It isn't so much having a niche as it is understanding the people who might be your customers. If you know where they are, what they watch, what they read, where they go in the Internet and who they listen to you'll have a much better chance of selling your product to them. 

Some products might have universal appeal but even then it helps to know where specific segments of your customer base can be found.


----------



## Buechee (Dec 22, 2005)

Amen to that. 1up^


----------



## la32brn (Jul 14, 2006)

Definitely agree with EnMartian. Defining your market is key, knowing who your consumers are is very important.


----------



## iNiches (Apr 22, 2008)

Selling to a niche may be the best way to go most of the time on the Internet if you want to make money, that is why you have specific forums, websites etc catering to different specific niches on the Internet. In addition, most people search only in specific niches online for example people are likely to search specifically for “t-shirt” or “t-shirts” rather than “t-shirt apparel socks tie shoe” etc all together, even though you may run across such searches too. You'll want to conform what you sell and how you sell, to how most people are looking for what they want when they perform searches on the Internet, to increase your likelihood of making the sale.

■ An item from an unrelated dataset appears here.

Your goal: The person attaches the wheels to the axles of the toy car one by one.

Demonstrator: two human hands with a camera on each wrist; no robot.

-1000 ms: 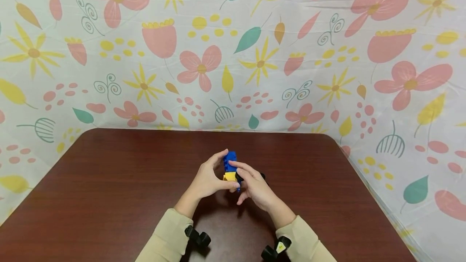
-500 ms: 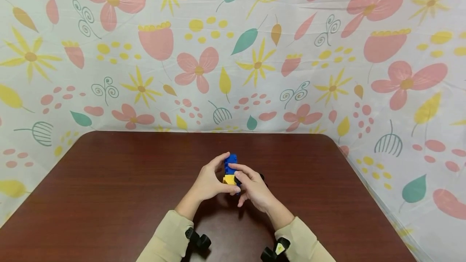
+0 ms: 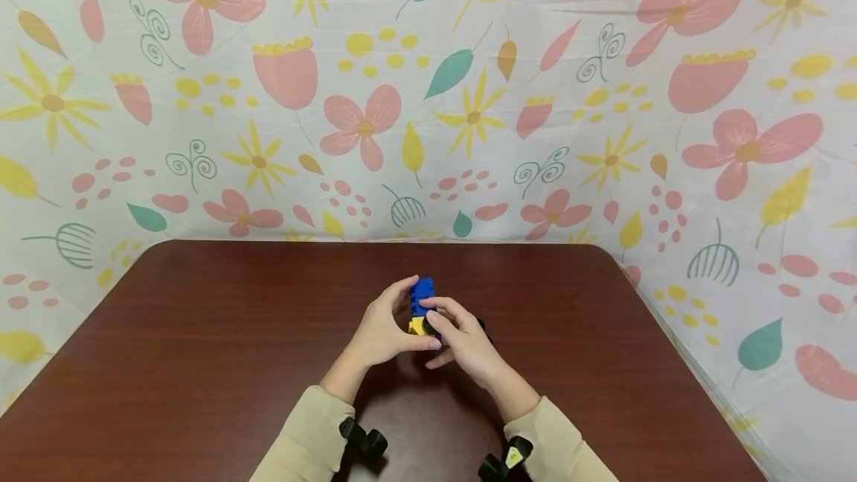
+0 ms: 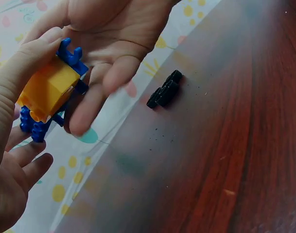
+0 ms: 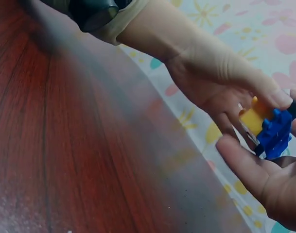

Selling to a niche does not mean you have to sell to only one niche, you can sell to more than one niche at a time if you want, you'll only need to cater to each niche depending on what the targets in that niche want, for example if you sell pet t-shirts and funny t-shirts, these are two niches, a visitor to your website who is likely to buy a pet t-shirt may not buy a funny t-shirt and vice versa, you'll need to create your offers and messages in such a way that they will appeal to these two different niches needs/wants specifically.

What you want to do is to position yourself in such a way that whatever product/offer and/or message you present to your targets either on your website or any online ad media you use, will give you the kind of result you want in sales, you can only do that if you give your targets what they want exactly, selling to a niche help you to do just that.

I've always gotten better responses from specific niches than the general populace on the internet.


----------



## Buechee (Dec 22, 2005)

It really helps if you are a apart of your niche. Say you want to sell to a building contractor. It might help you out a lot if you worked in construction. You would already know what the workers would want to wear. All you would need to do is sale the idea to the contractor.


----------